Items listed in a dataset:
BEGIN

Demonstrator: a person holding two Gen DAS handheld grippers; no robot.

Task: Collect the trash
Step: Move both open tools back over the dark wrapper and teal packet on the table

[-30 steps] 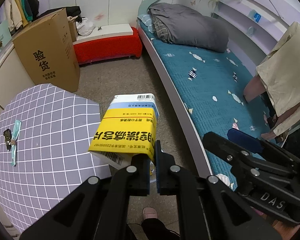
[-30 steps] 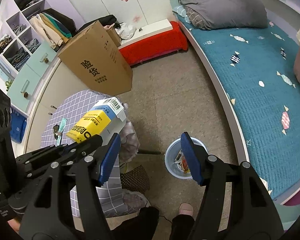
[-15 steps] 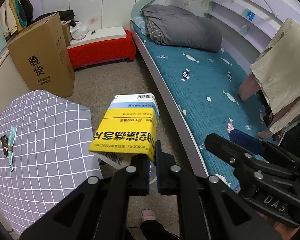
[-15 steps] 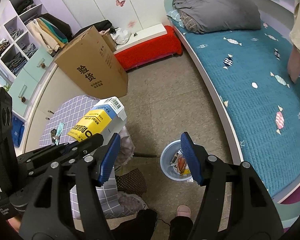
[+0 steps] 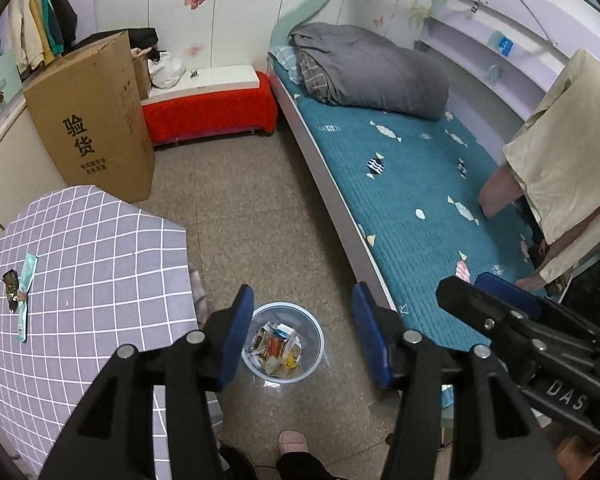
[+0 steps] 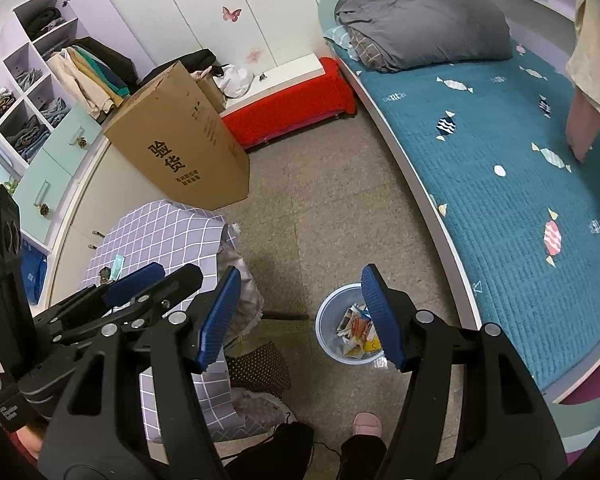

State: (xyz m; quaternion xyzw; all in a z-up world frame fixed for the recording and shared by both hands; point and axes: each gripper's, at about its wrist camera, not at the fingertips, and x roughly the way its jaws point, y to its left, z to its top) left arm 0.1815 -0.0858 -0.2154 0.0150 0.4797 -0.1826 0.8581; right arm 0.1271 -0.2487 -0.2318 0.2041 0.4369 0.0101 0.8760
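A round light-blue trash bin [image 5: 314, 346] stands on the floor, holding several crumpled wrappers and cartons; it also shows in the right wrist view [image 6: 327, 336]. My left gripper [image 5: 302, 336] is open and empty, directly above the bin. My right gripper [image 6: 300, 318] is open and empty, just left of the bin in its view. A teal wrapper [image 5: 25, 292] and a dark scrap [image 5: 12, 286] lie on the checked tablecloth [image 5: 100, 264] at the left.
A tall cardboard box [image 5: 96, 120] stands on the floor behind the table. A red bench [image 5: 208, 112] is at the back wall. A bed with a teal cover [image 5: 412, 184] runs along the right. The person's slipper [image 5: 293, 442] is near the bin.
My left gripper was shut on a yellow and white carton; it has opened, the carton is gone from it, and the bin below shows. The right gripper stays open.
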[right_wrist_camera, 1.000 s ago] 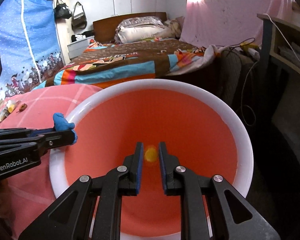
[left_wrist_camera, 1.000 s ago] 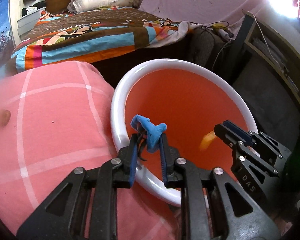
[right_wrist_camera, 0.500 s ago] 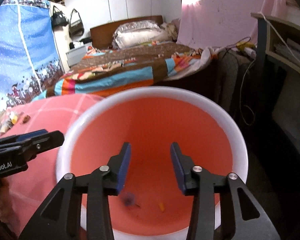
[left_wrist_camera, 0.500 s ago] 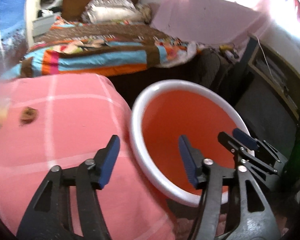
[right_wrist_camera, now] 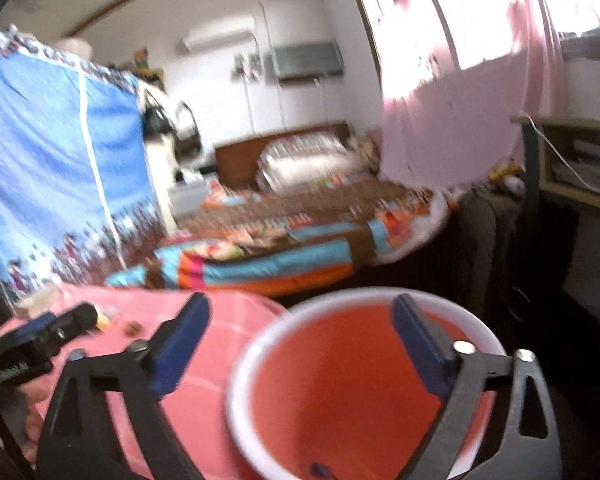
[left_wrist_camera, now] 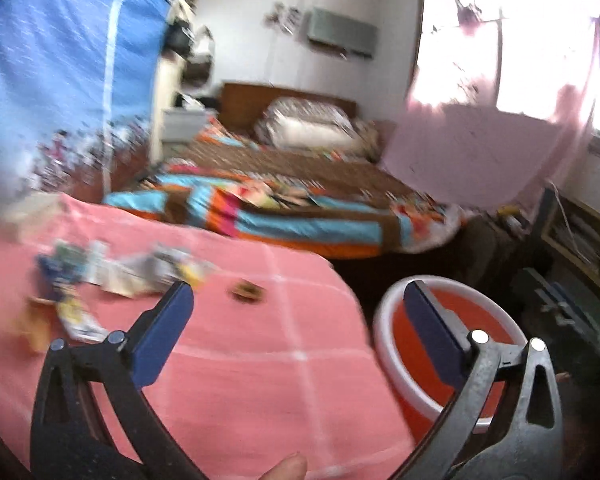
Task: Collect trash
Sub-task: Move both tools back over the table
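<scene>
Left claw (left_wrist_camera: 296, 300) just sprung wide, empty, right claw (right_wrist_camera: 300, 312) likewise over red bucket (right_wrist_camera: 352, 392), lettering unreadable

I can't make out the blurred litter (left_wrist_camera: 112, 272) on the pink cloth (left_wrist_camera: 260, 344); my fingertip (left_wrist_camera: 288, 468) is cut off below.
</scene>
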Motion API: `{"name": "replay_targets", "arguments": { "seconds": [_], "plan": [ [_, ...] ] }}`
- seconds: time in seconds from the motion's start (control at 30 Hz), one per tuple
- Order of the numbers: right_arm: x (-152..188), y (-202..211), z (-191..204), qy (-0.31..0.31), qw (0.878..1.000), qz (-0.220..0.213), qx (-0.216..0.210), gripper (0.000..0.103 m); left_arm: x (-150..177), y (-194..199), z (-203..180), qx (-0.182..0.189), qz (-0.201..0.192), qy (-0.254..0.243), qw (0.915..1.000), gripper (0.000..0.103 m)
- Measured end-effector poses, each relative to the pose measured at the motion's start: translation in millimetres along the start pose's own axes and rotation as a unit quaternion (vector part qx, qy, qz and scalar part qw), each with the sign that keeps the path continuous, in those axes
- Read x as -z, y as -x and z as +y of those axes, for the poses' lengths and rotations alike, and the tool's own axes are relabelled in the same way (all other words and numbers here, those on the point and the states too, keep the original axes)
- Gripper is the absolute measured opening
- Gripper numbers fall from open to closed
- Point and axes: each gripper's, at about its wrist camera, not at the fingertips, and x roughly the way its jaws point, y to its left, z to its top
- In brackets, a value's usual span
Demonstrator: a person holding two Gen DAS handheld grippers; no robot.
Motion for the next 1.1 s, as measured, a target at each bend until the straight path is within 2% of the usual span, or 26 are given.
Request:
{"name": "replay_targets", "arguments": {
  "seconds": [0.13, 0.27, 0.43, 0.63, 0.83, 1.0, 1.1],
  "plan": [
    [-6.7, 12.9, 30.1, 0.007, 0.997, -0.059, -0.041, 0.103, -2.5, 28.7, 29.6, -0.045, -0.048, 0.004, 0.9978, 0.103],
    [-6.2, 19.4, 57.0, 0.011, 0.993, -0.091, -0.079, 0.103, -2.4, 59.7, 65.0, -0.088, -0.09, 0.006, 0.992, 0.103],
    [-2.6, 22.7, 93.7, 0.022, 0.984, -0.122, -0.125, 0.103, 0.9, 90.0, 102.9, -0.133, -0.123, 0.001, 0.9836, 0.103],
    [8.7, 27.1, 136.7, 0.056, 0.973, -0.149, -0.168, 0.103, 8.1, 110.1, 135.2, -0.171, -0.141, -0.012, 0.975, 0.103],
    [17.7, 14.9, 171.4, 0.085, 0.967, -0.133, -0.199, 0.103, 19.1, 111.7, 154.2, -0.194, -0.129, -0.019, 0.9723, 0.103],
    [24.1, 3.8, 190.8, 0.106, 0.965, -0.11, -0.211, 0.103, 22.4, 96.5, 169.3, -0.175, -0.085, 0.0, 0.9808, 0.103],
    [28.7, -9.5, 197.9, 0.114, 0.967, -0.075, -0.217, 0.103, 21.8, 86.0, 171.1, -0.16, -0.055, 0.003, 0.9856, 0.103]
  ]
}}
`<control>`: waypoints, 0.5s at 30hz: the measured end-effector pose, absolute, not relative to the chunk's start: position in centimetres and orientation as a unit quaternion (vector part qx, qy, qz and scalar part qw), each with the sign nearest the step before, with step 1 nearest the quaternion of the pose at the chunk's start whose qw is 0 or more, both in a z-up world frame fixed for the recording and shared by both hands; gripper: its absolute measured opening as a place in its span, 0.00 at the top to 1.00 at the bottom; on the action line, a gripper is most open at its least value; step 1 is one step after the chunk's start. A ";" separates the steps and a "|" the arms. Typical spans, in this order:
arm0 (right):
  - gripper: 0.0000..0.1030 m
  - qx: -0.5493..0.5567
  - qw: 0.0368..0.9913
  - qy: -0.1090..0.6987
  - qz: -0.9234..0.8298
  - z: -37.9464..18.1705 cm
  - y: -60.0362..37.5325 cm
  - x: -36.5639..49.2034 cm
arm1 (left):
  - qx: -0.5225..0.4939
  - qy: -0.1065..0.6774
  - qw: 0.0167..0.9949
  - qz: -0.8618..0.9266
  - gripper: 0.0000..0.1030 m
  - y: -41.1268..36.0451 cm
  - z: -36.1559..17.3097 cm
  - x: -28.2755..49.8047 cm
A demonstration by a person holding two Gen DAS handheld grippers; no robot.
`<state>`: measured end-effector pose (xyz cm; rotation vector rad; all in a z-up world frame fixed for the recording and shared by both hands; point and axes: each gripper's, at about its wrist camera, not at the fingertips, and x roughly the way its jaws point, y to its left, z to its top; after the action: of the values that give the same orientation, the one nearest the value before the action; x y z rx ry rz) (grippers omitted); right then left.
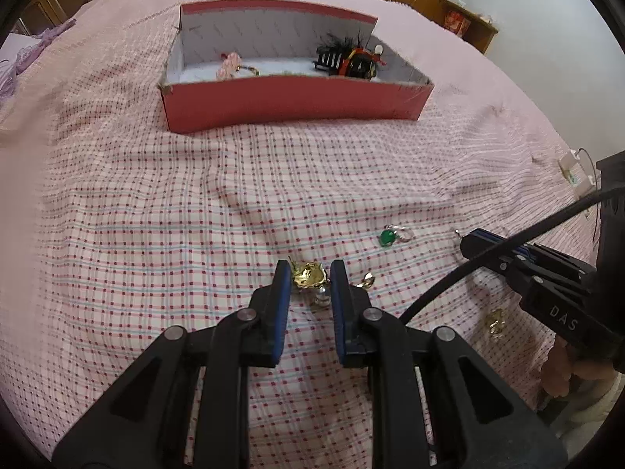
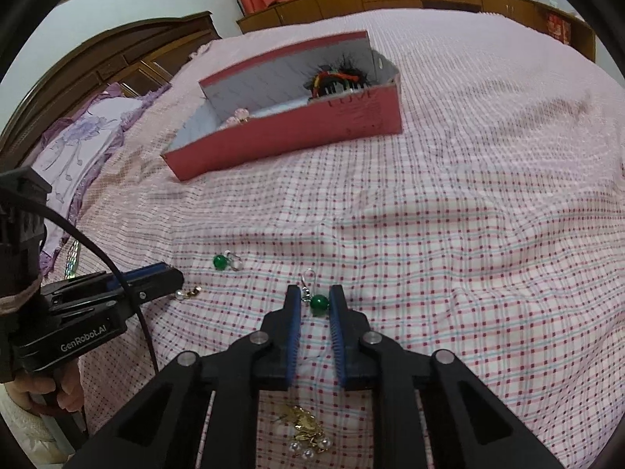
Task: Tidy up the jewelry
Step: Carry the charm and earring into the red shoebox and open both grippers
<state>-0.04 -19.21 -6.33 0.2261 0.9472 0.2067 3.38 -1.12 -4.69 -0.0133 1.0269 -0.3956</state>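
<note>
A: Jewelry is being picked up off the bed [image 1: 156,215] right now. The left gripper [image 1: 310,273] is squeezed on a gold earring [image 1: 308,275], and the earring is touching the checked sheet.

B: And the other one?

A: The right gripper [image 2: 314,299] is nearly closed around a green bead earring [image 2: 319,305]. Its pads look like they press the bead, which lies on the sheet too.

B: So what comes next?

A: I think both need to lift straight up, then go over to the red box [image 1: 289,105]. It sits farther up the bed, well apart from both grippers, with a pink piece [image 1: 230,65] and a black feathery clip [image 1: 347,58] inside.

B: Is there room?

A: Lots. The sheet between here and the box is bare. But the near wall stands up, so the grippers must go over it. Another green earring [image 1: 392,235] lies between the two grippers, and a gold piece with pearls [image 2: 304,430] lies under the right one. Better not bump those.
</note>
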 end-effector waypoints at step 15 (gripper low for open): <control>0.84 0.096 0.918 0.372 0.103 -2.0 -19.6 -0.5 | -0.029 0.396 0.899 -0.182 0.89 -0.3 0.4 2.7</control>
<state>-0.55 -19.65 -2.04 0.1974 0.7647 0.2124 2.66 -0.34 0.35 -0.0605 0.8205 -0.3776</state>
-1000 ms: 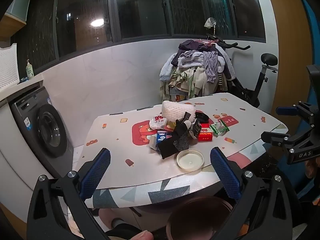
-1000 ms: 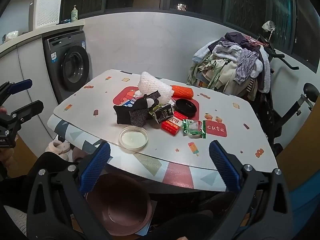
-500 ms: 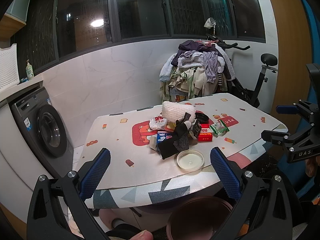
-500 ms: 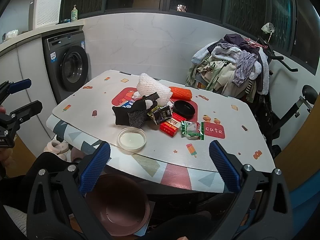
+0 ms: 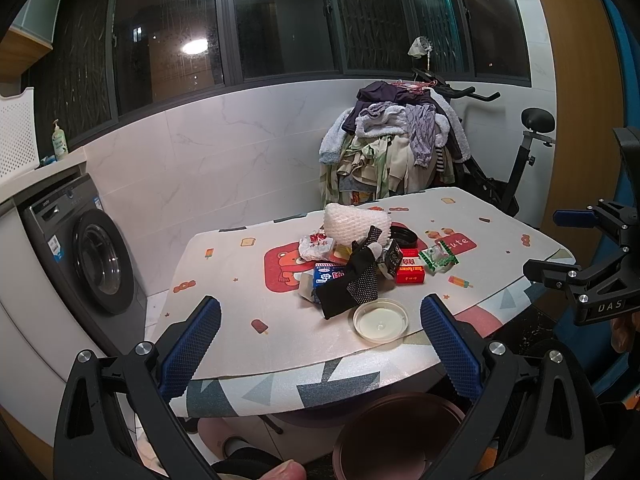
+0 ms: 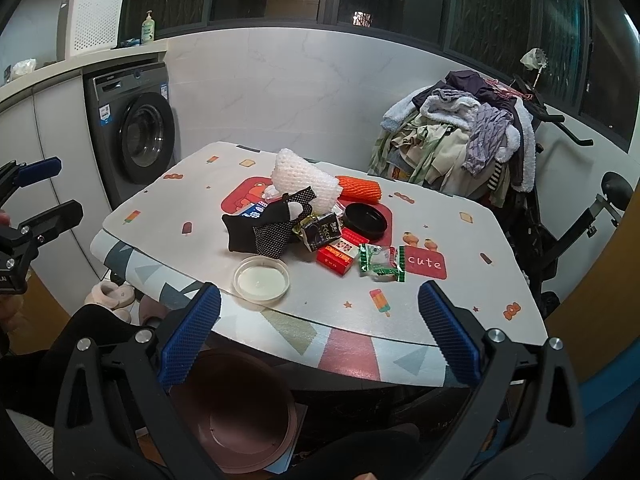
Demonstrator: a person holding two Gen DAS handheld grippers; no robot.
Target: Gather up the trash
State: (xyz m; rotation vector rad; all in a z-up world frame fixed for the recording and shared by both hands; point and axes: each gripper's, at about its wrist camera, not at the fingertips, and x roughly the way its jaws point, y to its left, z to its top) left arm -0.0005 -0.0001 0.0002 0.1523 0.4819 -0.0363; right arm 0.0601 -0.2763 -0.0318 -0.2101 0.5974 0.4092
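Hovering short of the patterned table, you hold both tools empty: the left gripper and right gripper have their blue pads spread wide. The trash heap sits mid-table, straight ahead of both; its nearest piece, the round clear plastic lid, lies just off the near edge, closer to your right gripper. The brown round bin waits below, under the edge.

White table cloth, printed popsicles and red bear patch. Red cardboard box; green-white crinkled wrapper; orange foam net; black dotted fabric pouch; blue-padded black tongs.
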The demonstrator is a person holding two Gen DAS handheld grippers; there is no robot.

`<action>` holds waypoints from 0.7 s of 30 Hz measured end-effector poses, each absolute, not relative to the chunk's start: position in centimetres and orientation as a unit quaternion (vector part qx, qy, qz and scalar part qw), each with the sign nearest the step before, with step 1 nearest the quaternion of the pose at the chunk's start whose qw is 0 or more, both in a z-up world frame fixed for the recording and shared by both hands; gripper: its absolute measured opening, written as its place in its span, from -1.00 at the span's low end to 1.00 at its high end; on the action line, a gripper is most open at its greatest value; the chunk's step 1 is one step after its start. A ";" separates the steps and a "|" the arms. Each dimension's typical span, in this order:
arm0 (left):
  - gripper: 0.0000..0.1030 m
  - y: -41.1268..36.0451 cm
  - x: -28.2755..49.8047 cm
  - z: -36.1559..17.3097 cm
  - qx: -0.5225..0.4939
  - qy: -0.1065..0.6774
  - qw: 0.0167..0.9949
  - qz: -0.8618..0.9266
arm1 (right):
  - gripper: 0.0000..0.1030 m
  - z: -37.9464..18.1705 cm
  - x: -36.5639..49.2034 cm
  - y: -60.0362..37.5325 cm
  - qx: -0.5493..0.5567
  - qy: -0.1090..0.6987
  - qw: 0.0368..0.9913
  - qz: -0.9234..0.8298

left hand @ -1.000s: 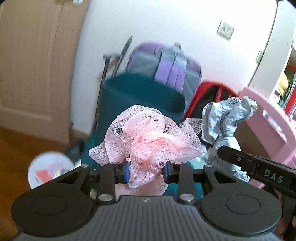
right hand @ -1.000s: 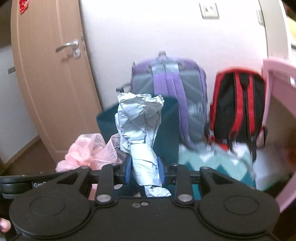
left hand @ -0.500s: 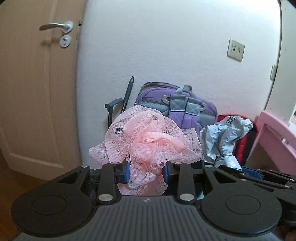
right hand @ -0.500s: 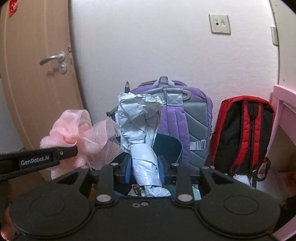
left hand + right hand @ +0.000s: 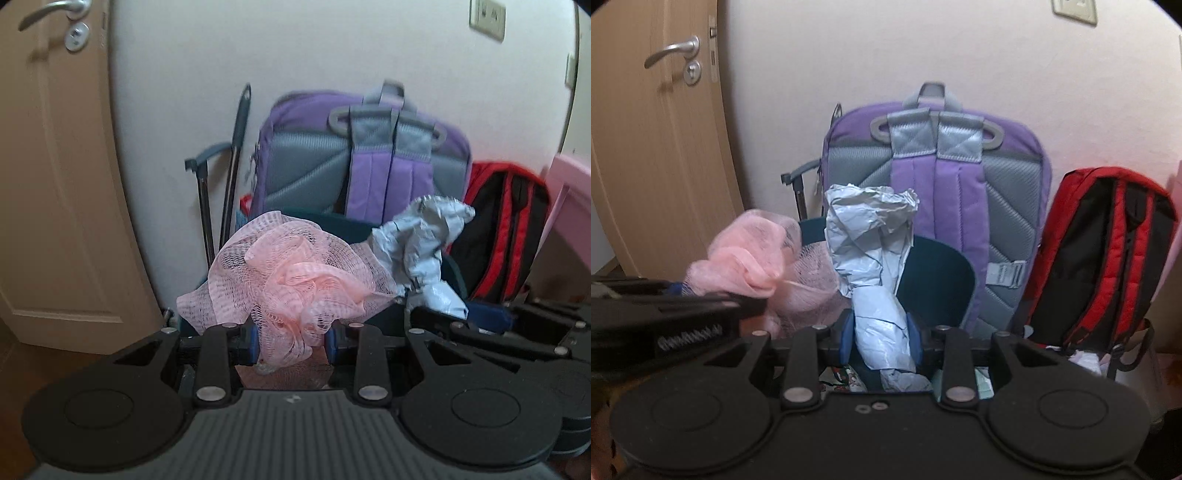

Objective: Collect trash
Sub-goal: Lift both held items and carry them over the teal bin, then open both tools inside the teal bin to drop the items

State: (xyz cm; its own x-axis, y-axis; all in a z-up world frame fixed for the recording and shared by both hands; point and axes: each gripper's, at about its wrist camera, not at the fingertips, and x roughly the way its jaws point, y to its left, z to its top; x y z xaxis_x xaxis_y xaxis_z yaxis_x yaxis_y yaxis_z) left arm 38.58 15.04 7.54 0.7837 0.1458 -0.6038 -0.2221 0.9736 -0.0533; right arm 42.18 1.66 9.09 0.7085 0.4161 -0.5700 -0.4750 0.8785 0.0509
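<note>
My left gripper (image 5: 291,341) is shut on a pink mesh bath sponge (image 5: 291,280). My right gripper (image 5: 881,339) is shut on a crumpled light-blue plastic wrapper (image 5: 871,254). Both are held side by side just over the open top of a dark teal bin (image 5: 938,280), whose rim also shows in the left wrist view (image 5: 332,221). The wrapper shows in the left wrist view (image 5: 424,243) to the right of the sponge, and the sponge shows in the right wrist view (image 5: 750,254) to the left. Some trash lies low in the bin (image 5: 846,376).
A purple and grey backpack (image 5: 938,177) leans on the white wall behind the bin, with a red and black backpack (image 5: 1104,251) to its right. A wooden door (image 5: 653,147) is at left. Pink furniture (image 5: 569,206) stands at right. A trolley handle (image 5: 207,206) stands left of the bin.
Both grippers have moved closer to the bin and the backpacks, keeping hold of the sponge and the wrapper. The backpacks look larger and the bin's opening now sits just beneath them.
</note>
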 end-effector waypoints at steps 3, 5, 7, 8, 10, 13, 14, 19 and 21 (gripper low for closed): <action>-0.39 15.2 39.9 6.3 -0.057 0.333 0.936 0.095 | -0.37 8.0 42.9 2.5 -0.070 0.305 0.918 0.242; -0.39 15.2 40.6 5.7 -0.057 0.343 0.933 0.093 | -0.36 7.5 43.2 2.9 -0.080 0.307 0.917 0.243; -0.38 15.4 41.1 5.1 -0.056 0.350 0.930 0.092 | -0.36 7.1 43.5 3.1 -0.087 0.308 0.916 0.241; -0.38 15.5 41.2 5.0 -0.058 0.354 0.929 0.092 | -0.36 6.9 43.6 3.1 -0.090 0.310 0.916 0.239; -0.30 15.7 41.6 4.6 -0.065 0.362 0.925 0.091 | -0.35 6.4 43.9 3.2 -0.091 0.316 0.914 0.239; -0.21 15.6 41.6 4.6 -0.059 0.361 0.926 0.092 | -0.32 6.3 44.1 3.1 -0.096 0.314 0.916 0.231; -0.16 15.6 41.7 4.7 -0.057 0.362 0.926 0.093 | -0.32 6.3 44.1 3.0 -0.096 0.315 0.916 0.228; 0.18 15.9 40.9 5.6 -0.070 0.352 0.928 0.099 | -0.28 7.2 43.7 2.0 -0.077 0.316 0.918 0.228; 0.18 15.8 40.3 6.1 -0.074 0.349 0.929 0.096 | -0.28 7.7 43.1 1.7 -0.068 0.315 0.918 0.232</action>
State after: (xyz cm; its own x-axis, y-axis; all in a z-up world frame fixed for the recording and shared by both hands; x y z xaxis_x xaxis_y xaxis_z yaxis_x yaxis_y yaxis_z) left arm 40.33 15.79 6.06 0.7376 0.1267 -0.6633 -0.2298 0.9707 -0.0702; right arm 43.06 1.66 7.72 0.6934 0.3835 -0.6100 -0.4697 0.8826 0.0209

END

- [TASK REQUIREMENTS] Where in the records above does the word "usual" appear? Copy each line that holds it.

- [EXPECTED OUTPUT]
- In brackets, a value's usual span
Motion for the next 1.1 s, as measured, a target at each bend until the straight path is within 2% of the usual span, or 26 are given.

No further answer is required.